Defence is likely to get all the funds it needs if there's a major strategic crisis, but otherwise health, welfare and education are likely to trump promised defence funding increases, a leading analyst predicts.

Mark Thomson, from the Australian Strategic Policy Institute, says all six defence white papers since 1976 promised defence funding increases but just one actually delivered.

That was the 2000 paper which followed the 1999 East Timor crisis and was speedily followed by the 9/11 terror attacks in the United States.

Dr Thomson told the Australian Defence Magazine conference in Canberra that voters at the 2013 election were mightily displeased with Labor but their support for minor parties indicated they weren't running with open arms to the coalition.

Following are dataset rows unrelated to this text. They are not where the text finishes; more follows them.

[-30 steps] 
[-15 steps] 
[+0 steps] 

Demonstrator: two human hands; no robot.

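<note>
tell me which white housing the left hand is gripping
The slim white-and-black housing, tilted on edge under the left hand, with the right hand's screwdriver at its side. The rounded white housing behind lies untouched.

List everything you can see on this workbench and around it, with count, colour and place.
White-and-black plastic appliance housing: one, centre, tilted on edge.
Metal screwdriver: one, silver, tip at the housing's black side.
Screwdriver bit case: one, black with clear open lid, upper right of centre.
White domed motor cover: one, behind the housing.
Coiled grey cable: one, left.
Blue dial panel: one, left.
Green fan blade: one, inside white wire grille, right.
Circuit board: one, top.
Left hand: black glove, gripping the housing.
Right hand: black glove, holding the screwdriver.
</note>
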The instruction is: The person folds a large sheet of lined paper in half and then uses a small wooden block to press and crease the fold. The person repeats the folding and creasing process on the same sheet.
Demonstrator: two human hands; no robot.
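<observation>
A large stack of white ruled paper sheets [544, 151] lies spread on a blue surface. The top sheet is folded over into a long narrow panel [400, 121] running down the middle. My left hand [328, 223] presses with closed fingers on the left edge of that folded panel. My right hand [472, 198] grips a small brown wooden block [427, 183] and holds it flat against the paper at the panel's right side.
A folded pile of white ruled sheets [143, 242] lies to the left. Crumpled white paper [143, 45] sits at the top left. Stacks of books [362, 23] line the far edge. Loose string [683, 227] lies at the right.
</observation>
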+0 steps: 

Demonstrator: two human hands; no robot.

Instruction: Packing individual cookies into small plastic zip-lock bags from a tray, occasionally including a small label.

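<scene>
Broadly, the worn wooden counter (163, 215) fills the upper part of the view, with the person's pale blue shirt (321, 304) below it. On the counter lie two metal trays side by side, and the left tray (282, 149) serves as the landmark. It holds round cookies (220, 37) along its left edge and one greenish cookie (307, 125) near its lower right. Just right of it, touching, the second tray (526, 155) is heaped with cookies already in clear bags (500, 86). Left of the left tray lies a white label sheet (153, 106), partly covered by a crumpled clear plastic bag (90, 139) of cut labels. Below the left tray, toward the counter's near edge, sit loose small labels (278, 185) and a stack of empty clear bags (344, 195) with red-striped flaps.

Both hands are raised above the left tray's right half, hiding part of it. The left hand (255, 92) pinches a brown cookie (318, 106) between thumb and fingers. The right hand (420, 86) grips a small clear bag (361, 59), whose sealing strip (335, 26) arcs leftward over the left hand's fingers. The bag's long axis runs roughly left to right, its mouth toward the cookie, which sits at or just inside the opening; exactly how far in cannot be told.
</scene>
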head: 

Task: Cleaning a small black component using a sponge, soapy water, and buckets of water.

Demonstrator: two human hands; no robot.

The government would have to bear that in mind as it considered how much to cut health, welfare or education to fund their promised growth of the defence budget from the current 1.6 per cent to two per cent of GDP.

"Sure, if there's a clash in the South China Sea or a strategic crisis of seismic proportion, defence will get the money it's presently been promised," he said.

Failing that, political reality, especially on domestic issues, would probably dominate.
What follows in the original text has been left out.